Emergence of new quantum-critical magnetic ground state in pyrochlore iridate Sm₂Ir₂O₇

Pyrochlore iridates, comprised of two inter-penetrating magnetic lattices of corner-sharing tetrahedra, are a complex and varied group of compounds under investigation into their exotic magnetic and electronic properties across condensed-matter physics. These magnetic tetrahedral networks order in fascinating all-in-all-out or 2-in-2-out radial spin arrangements. The study of quantum criticality, and the tuning of metal-insulator transitions, are already fertile areas for uncovering new phases of matter and understanding of fundamental physics - criticality of such an exotic form of magnetism has richer potential still. We report magnetic, transport and magnetotransport measurements on single crystals of Sm₂Ir₂O₇, in particular using applied pressure to tune magnetic order in the system and mapping the full pressure-temperature phase diagram up to 87 kbar.
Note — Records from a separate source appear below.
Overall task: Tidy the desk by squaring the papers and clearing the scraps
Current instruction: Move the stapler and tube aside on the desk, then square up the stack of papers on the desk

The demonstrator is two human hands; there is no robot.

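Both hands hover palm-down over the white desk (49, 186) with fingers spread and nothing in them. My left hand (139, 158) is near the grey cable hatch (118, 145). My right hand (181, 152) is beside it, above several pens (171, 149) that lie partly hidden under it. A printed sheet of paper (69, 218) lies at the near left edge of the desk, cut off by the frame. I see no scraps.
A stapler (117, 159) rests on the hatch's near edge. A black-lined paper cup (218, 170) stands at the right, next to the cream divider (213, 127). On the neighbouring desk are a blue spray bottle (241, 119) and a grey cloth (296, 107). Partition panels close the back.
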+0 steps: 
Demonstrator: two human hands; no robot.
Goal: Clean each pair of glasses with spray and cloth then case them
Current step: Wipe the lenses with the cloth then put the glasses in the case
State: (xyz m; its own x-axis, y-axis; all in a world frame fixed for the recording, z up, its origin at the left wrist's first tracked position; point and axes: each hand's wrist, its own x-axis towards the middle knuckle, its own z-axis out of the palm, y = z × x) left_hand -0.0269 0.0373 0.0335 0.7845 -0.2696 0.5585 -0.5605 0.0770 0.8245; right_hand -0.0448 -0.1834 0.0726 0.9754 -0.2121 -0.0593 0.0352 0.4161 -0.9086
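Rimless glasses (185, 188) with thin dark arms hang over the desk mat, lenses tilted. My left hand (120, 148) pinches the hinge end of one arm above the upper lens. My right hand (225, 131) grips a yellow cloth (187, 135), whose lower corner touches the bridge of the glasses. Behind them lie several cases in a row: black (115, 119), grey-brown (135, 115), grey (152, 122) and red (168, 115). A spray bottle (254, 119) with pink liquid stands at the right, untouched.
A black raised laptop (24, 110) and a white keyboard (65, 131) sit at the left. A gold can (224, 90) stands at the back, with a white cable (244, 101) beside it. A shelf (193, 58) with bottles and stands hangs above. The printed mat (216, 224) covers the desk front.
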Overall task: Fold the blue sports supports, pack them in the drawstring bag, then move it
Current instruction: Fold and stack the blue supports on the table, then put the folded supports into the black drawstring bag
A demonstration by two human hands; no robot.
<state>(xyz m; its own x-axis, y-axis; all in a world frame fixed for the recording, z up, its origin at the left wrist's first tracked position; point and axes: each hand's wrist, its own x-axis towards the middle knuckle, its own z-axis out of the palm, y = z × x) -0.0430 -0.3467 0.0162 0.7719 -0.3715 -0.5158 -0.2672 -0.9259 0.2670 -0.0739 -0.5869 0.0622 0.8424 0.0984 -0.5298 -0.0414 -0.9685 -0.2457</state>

The all-in-all-out long-range order of the Ir sub-lattice which governs the ambient-pressure behaviour is shown to be suppressed to a quantum critical point at a critical pressure of around 63 kbar. Rather than observing the metal-insulator transition in this compound give way to metallic behaviour as Ir order is removed, we report instead a secondary mechanism taking over the gapping of electrical transport, and the weak-insulator state persisting beyond the critical point. Within the Ir ordered phase at low pressures, we report a characteristic hysteresis in the magnetoresistance we equate to that previously seen in Ho₂Ir₂O₇, but with a far larger saturation field. Finally, in the vicinity of the quantum critical point we uncover the emergence of a new state described by a weaker hysteresis and a negative magnetoresistance. We suggest this to be due to the weak Sm-Sm interactions becoming dominant and driving a new form of order.